What is being asked
Print nothing except the line holding "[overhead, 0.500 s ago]" and the lines that come after it in the material below, and leave the pictures out.

Data segment
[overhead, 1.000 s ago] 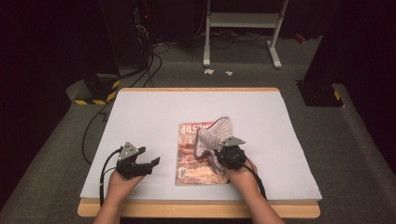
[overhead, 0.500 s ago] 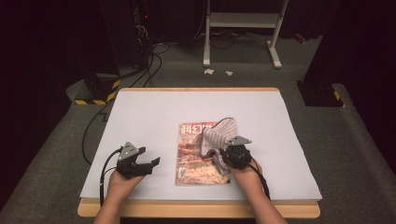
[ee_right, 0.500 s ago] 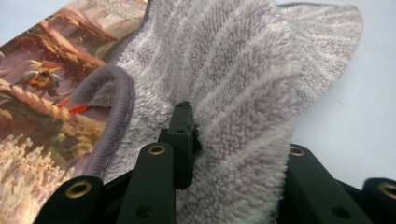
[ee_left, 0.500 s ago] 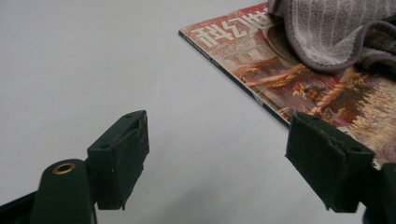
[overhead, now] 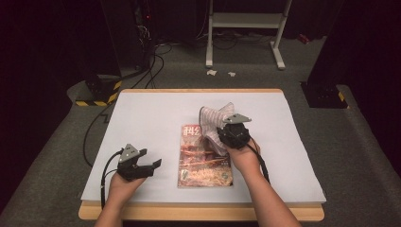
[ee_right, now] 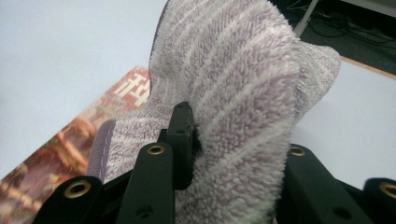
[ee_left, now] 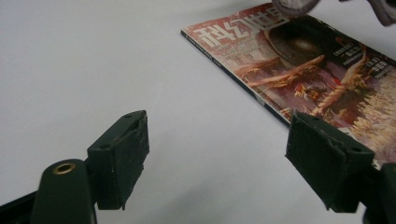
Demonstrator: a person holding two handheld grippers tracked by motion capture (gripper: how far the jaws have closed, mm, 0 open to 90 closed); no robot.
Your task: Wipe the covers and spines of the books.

Solution to the problem
[overhead, 0.500 s ago] 
[ee_right, 0.500 s ago] 
[ee_left, 0.500 s ago] 
[overhead, now] 
[ee_right, now] 
[ee_left, now] 
Demonstrator: a person holding two handheld grippers tracked by motion capture (gripper: how far the jaws have closed, mm, 0 open to 90 closed); no robot.
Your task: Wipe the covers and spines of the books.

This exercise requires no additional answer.